→ Aim of the task
Look through the entries below and extract exactly the lines from the one containing "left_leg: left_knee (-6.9" through the one containing "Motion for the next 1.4", ends included.
[Opening Given records section]
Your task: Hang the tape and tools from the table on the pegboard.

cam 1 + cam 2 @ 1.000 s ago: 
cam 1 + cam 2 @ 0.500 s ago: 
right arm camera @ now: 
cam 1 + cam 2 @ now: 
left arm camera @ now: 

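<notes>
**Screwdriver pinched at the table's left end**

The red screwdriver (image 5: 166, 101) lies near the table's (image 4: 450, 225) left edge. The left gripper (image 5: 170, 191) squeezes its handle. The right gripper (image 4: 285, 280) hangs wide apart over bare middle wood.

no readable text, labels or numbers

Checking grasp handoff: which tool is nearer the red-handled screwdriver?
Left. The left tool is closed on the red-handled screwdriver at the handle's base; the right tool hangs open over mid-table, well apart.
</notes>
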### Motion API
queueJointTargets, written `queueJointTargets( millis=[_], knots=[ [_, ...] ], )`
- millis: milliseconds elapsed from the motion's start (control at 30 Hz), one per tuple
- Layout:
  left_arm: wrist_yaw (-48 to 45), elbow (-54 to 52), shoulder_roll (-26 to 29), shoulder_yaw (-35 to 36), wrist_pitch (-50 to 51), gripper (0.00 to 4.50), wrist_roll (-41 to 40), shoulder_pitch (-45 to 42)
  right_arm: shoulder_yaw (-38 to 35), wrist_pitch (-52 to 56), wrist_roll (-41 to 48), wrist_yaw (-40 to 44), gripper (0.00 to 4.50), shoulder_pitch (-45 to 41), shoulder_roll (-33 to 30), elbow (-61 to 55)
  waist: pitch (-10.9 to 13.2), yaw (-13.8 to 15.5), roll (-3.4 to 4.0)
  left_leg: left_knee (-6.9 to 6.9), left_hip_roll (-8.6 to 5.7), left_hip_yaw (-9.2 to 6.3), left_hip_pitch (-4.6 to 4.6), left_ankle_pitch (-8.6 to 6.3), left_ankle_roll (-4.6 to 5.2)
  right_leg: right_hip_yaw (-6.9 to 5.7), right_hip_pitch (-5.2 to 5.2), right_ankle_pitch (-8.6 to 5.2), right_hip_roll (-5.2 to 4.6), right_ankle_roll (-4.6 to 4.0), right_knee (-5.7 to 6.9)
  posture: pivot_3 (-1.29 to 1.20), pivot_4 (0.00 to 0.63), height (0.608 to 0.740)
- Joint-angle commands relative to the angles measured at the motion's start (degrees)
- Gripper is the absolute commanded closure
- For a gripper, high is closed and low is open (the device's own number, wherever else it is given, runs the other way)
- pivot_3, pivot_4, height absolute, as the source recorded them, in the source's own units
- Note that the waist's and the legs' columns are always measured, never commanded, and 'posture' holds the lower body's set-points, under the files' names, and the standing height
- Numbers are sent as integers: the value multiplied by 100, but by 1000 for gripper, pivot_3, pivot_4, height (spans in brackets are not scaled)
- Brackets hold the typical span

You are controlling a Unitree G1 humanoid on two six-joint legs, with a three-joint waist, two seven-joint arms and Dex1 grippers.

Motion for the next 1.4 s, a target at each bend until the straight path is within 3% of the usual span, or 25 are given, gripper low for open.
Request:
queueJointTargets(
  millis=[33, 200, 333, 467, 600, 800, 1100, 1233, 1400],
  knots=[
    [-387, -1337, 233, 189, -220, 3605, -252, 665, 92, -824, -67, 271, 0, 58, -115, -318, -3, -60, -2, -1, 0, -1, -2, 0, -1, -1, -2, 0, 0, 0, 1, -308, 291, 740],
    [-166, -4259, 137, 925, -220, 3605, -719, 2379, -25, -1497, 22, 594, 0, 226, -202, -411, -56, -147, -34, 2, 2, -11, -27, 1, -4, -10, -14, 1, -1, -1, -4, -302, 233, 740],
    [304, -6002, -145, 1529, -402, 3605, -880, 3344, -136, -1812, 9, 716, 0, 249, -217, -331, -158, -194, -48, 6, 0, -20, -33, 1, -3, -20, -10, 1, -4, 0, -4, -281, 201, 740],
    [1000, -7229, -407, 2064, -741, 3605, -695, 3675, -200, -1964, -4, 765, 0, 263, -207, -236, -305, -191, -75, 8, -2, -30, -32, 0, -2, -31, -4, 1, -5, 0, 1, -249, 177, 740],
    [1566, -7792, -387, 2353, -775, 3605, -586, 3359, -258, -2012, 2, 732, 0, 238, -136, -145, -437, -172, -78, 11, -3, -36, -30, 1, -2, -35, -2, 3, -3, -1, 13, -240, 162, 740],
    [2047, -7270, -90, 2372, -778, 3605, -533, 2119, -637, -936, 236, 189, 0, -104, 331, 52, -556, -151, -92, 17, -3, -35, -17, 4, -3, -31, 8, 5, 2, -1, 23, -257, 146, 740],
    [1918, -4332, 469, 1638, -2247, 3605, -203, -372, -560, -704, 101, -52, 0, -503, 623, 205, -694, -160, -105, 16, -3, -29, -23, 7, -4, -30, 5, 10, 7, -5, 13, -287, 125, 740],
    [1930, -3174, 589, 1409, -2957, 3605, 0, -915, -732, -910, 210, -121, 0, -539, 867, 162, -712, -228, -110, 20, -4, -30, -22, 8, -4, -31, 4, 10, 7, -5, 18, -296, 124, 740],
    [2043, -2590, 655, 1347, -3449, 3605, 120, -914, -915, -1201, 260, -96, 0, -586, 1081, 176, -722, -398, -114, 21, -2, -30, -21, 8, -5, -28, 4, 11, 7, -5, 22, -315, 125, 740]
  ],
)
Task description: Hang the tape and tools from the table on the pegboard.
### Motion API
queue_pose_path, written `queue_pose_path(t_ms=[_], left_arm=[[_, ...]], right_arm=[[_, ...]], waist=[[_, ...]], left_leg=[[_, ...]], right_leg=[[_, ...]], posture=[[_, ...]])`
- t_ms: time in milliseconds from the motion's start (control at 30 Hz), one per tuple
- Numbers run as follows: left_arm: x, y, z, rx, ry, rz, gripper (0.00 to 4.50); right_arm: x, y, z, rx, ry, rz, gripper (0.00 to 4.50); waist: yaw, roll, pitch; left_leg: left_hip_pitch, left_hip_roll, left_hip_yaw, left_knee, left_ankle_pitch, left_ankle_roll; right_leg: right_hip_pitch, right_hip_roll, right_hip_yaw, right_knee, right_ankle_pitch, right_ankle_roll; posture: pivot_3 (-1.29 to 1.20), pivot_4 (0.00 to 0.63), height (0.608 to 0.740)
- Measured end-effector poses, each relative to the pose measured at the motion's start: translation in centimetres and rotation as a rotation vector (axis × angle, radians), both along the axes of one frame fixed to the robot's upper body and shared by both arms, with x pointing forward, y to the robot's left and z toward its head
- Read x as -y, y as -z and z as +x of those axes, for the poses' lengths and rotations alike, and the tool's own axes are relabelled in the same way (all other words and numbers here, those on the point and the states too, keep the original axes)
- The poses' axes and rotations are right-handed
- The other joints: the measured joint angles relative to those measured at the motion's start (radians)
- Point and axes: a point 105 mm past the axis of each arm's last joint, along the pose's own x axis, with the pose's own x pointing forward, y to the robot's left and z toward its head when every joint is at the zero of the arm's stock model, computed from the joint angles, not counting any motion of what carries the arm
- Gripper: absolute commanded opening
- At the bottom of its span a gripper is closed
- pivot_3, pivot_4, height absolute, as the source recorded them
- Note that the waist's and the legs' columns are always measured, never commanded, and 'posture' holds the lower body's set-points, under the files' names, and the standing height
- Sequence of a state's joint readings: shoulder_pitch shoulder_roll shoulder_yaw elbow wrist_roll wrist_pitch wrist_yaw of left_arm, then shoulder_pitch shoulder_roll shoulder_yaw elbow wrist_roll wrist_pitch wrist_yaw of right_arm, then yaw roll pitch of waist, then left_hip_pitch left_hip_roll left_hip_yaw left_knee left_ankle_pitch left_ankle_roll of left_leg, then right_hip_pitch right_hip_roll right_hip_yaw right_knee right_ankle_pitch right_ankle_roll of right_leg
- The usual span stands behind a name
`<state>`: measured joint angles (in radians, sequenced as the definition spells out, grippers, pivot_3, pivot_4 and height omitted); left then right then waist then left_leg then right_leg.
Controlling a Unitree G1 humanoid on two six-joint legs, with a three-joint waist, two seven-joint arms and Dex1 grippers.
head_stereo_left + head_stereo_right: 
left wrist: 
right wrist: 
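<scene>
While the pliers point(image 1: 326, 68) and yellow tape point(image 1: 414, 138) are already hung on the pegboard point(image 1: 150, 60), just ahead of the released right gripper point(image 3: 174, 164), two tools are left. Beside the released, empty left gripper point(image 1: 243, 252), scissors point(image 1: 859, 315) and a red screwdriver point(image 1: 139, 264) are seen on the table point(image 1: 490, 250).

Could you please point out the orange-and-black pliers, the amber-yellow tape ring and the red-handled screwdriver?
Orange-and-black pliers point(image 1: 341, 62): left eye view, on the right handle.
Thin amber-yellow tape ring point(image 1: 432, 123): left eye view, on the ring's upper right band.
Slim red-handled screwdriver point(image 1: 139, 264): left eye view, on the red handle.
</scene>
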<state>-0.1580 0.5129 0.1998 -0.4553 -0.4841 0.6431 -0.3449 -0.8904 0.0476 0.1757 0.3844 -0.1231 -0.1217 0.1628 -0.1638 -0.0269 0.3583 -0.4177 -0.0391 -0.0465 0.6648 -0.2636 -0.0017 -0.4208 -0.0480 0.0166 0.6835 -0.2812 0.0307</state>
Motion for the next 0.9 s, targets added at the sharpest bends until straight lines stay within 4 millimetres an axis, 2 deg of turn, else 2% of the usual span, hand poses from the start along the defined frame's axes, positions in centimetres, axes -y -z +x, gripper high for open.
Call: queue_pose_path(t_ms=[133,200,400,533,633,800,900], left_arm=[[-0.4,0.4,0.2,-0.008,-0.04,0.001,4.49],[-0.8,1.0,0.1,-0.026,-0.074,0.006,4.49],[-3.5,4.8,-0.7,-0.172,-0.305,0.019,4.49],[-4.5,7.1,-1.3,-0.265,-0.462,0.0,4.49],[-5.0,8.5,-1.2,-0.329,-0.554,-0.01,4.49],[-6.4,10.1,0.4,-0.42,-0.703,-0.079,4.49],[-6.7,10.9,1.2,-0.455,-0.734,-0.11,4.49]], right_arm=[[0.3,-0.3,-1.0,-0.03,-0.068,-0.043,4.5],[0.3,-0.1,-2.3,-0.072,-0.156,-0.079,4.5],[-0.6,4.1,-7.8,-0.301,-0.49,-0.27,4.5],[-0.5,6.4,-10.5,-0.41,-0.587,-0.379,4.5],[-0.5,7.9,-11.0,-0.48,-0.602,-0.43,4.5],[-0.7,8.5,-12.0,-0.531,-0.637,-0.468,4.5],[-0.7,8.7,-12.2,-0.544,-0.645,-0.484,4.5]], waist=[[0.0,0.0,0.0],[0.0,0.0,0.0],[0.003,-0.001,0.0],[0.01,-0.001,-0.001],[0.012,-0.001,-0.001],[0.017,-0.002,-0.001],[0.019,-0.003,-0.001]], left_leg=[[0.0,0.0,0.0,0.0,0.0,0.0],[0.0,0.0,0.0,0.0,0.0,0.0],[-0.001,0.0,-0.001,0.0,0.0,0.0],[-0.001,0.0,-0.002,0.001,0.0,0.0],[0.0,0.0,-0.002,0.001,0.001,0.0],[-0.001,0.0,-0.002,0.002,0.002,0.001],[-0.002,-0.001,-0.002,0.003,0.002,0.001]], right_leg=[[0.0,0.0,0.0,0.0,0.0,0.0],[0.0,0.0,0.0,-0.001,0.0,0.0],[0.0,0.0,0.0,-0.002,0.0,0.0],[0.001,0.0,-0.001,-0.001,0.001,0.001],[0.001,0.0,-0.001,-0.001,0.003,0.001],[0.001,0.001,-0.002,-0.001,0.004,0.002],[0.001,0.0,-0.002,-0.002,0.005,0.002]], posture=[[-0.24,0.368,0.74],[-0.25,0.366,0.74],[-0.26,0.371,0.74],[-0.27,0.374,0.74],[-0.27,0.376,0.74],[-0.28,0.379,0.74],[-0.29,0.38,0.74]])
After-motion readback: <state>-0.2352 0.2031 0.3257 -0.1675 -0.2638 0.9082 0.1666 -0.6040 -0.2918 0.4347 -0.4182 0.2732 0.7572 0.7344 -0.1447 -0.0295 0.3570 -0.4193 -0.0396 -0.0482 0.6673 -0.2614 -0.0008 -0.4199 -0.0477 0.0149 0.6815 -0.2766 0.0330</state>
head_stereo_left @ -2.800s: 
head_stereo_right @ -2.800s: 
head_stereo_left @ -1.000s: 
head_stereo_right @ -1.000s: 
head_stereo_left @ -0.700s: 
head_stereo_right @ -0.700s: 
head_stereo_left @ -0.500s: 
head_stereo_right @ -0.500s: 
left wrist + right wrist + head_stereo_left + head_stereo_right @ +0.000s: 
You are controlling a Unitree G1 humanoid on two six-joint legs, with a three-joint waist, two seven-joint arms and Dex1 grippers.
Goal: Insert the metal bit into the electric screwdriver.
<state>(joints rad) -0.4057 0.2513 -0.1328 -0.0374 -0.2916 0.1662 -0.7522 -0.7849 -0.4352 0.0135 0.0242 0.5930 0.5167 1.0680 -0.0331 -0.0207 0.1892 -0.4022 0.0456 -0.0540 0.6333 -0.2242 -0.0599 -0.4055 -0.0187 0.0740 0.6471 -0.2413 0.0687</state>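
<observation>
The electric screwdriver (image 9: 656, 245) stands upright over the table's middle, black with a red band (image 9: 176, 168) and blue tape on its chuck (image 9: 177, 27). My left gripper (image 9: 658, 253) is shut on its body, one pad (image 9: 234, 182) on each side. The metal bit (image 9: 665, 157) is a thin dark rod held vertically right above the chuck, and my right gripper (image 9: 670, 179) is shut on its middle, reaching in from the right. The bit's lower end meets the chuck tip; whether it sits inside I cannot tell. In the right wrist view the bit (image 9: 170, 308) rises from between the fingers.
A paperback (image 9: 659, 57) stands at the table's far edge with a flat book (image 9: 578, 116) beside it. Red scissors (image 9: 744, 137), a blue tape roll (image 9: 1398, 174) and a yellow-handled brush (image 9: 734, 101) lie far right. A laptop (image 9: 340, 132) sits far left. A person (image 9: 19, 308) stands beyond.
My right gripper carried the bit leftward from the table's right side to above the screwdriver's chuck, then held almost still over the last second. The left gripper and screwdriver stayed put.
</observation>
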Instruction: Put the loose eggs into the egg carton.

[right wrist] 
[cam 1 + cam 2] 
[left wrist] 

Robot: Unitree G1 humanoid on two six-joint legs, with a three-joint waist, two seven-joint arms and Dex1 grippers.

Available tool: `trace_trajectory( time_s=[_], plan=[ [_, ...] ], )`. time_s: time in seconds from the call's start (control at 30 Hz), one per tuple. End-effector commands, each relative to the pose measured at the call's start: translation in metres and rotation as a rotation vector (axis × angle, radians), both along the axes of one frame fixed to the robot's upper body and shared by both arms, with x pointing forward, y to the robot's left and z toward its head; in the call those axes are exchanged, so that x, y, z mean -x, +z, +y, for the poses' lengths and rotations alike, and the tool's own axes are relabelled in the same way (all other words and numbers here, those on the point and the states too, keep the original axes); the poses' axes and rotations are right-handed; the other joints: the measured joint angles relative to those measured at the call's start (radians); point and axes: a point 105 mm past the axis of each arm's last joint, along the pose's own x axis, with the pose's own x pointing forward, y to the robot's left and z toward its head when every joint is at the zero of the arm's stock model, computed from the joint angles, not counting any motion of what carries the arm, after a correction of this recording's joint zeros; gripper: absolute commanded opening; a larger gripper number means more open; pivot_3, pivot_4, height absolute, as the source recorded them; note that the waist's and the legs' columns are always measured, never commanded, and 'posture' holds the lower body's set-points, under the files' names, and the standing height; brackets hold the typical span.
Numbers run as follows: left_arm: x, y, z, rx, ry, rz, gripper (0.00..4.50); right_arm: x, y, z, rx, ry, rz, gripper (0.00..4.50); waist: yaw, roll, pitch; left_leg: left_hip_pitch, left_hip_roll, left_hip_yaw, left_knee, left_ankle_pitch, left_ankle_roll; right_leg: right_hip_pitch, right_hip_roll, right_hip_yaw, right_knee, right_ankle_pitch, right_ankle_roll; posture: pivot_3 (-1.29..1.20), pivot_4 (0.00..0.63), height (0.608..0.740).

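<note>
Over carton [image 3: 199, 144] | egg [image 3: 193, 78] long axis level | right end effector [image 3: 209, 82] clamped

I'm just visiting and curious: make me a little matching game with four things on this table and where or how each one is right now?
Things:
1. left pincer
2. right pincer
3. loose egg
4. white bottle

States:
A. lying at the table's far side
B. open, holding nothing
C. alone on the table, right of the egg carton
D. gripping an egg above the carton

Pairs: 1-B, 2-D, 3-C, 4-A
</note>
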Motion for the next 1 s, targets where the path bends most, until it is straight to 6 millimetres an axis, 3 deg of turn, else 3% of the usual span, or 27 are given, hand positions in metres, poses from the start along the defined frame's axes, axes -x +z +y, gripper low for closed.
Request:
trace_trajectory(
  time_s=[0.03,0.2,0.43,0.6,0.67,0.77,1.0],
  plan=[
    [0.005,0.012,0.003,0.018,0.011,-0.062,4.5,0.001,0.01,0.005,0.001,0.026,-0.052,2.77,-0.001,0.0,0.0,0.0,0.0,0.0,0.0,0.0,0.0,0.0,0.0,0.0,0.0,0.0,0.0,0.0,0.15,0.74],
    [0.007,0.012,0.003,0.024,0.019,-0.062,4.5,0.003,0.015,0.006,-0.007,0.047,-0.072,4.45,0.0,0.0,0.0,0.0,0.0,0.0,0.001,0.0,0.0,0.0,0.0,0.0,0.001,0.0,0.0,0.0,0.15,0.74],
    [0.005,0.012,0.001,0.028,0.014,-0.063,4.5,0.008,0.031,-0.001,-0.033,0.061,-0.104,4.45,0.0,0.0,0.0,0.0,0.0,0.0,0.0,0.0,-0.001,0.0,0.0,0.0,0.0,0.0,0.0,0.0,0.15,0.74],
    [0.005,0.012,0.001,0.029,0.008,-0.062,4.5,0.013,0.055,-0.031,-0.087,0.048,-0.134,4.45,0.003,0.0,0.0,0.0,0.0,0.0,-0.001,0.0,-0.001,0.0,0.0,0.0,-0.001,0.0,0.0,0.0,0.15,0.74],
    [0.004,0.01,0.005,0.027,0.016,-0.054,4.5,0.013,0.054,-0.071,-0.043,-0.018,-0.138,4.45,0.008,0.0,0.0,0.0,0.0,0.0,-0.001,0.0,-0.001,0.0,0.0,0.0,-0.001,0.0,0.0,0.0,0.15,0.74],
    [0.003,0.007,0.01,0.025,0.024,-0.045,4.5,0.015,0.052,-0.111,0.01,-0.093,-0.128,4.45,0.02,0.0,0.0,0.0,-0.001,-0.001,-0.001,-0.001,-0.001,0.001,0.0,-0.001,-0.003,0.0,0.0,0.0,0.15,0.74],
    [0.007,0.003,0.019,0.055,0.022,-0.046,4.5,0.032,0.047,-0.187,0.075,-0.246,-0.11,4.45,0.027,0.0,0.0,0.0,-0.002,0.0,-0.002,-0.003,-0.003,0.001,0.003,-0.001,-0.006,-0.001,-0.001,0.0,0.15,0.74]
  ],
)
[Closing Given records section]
→ Output below
  left_leg: left_knee (-6.9 to 6.9), left_hip_roll (-8.6 to 5.7), left_hip_yaw (-9.2 to 6.3), left_hip_pitch (-4.6 to 4.6), left_ankle_pitch (-8.6 to 6.3), left_ankle_roll (-4.6 to 5.2)
  right_leg: right_hip_yaw (-6.9 to 5.7), right_hip_pitch (-5.2 to 5.2), right_ankle_pitch (-8.6 to 5.2), right_hip_roll (-5.2 to 4.6), right_ankle_roll (-4.6 to 4.0), right_knee (-5.7 to 6.9)
  posture: pivot_3 (-1.29 to 1.20), pivot_4 (0.00 to 0.63), height (0.608 to 0.740)
- Joint-angle commands relative to the angles measured at the motion's start (degrees)
- Gripper is the absolute commanded closure
- For a gripper, high is closed and low is open (the device's own number, wherever else it is given, runs the other way)
- pivot_3, pivot_4, height absolute, as the source recorded them, in the source's own units
- Note that the waist's and the legs' columns are always measured, never commanded, and 'posture' holds the lower body's set-points, under the files' names, and the standing height
- Numbers are sent as integers: the value multiplied by 100, but by 1000 for gripper, pivot_3, pivot_4, height (spans in brackets are not scaled)
- Brackets hold the typical span

You are controlling a Unitree G1 humanoid on two six-joint legs, with a three-joint waist, two seven-joint arms and Dex1 grippers.

Motion for the next 1.4 s, a target at each bend until the straight path is within 3% of the usual span, or 25 are given, gripper low for open.

This output has come to an end.